Eventually, the sweatshop conditions led Lee to organize a 15-week strike in 1938 where she and co-workers won pay raises and other concessions.
The work stoppage broke new ground in the garment industry. In 1937, the International Ladies Garment Workers Union (ILGWU) began to organize Chinese women for the first time. A year later, Lee and her co-workers voted to join ILGWU using ballots written in English and Chinese, forming the Chinese Ladies’ Garment Workers Union Local 341.
The union demanded a contract, a wage increase to $20 per 35-hour week, and better working conditions from the National Dollar Store factory managers. After signing a preliminary agreement, the factory decided to sell to a group of managers.
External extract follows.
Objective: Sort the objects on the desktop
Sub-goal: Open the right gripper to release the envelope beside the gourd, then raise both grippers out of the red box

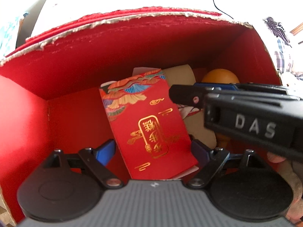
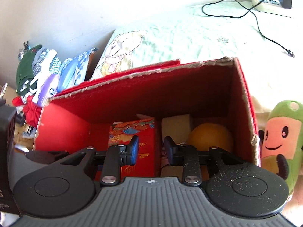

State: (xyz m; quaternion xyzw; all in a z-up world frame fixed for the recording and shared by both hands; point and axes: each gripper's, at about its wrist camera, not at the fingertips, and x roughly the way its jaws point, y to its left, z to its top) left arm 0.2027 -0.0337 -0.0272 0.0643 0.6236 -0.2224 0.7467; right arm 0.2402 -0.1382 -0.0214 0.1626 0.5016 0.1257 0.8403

Fearing this would end their tentative contract, Lee and some 150 of her co-workers decided to go on strike. This was the first time Chinese women in Chinatown fought against poor working conditions in the garment industry.
During the nearly four months of the work stoppage, Lee and other leaders organized picket lines outside the factory and retail stores, made speeches, and provided donuts and coffee for the strikers.
“In my opinion,” Lee later said, “the strike was the best thing that ever happened. It changed our lives. We overcame bigotry, didn’t we?….I know it was a turning point in my life.”
The factory closed the following year, but Lee and other workers managed to find jobs in white-owned businesses that paid more, and Chinese workers began taking leadership roles in the union.
Lee went on to become the first Chinese American Business agent for a garment factory, and a secretary and delegate of San Francisco ILGWU’s board, working as a union organizer for the next 20 years before leaving to work for California employment services.